## Task objective
Two lines in the listing below mark the span: one contains "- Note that" and one contains "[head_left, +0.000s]". Reproduce both of them and everything between, exactly.
[Stored data — start]
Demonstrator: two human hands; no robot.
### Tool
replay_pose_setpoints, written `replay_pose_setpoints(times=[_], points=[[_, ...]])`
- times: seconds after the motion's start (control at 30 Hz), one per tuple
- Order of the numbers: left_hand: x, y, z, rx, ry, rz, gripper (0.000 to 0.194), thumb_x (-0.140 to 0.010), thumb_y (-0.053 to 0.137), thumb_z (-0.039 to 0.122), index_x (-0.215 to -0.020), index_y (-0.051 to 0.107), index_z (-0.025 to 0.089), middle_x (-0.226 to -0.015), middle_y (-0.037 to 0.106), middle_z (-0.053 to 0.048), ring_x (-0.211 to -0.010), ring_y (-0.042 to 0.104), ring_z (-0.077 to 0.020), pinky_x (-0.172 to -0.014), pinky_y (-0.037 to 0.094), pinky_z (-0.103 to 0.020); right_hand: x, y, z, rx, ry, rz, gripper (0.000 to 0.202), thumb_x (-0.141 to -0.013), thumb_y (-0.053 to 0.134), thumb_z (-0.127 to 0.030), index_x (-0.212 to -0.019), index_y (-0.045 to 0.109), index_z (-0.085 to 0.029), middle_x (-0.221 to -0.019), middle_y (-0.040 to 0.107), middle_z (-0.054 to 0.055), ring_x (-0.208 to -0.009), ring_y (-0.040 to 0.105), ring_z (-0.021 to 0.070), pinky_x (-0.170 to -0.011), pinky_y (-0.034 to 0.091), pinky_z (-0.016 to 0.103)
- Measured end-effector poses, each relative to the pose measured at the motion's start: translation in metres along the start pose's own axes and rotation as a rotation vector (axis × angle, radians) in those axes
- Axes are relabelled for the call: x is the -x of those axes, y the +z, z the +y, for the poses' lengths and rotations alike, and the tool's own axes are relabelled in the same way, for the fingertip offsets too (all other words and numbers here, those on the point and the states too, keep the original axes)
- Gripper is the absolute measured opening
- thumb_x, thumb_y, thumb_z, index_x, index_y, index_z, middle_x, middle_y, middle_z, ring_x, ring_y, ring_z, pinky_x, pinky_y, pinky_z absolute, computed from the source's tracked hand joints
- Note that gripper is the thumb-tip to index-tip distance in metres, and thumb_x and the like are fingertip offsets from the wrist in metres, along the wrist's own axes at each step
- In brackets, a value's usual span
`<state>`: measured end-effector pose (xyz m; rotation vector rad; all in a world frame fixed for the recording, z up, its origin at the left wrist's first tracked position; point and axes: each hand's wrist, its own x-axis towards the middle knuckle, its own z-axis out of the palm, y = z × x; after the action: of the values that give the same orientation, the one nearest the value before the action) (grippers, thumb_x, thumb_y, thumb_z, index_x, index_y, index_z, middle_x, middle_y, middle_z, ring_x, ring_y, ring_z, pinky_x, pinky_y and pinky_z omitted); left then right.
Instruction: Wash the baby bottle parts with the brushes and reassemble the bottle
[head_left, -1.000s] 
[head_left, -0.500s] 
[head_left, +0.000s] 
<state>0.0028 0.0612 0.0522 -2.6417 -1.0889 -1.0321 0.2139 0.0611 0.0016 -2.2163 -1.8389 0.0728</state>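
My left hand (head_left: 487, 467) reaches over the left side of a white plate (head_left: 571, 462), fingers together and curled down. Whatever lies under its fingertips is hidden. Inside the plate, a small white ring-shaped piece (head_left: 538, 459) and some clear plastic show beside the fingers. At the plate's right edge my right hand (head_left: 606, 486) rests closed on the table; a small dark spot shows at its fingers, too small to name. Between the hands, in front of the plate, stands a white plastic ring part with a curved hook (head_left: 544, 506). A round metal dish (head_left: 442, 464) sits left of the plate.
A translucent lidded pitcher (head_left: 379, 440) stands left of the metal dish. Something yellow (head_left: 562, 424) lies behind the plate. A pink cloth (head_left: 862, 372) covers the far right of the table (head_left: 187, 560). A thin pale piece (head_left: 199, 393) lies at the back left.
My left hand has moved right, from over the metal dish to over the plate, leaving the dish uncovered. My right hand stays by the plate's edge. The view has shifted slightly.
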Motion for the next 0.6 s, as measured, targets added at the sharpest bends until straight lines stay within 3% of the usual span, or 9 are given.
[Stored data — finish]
## Result of the exercise
- Note that gripper is the thumb-tip to index-tip distance in metres, and thumb_x and the like are fingertip offsets from the wrist in metres, along the wrist's own axes at each step
- In brackets, a value's usual span
`<state>`: measured end-effector pose (xyz m; rotation vector rad; all in a world frame fixed for the recording, z up, its origin at the left wrist's first tracked position; point and axes: each hand's wrist, its own x-axis towards the middle knuckle, its own z-axis out of the palm, y = z × x; after the action: of the values that give the same orientation, the one nearest the value before the action) (grippers, thumb_x, thumb_y, thumb_z, index_x, index_y, index_z, middle_x, middle_y, middle_z, ring_x, ring_y, ring_z, pinky_x, pinky_y and pinky_z omitted); left then right.
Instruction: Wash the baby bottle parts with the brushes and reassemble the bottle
[head_left, -1.000s] 
[head_left, -0.500s] 
[head_left, +0.000s] 

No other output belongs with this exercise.